Problem description: I am testing the performance of ARM NEON for a 2x2x3x3 convolution kernel on a 5x5x3 image. I modified the neon_cnn.cpp file, setting the parameters as desired. Also, I deleted the functions for conv1, act1, fc0 and softmax as I was only interested in a simple 2x2 convolution for a 5x5x3 image. I am profiling the modified function for time measurement.

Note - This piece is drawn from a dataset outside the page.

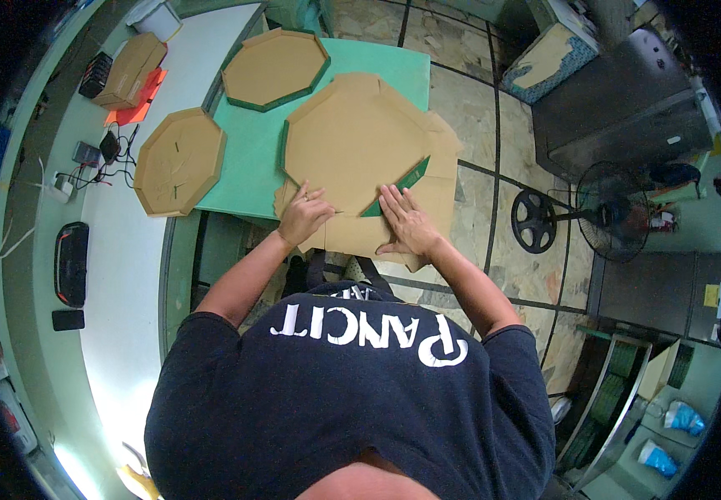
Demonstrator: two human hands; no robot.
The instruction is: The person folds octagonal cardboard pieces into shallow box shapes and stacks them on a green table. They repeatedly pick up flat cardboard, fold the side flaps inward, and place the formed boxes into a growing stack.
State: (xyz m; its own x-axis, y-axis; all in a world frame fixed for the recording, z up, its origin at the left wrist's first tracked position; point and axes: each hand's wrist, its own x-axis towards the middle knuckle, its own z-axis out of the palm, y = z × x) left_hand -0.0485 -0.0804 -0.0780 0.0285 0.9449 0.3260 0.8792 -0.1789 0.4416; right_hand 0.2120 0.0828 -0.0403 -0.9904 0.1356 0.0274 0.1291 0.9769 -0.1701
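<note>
Head view shows your unfolded cardboard box blank (360,142) lying flat on the green table (252,158), its near flaps hanging over the table's front edge toward you; its longer spread runs from your body away across the table. Your left hand (302,215) is curled, fingertips pinching at a near flap's fold. Your right hand (406,223) lies flat and spread, pressing a flap just beside a green-edged strip. Two folded octagonal trays (273,67) (179,161) rest farther left. Tiled floor (494,108) and a standing fan (606,212) are to your right.
</note>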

Specifically, I have profiled across the conv0->run() function as it only performs the required convolution (the additions and multiplications). the conv->run() function runs in a loop (no. of iterations = 100) for testing purposes. The results of time profiling as described above are coming out to be 23.237ms. Isnt it too much? The same 2x2 convolution on a 5x5 image is performed at a much faster rate without using NEON functions i.e. an independent C code. What are the reasons for such discrepancies in results?

Here is the code (modified neon_cnn.cpp) which implements the convolution on ARM NEON:

#include "arm_compute/runtime/NEON/NEFunctions.h"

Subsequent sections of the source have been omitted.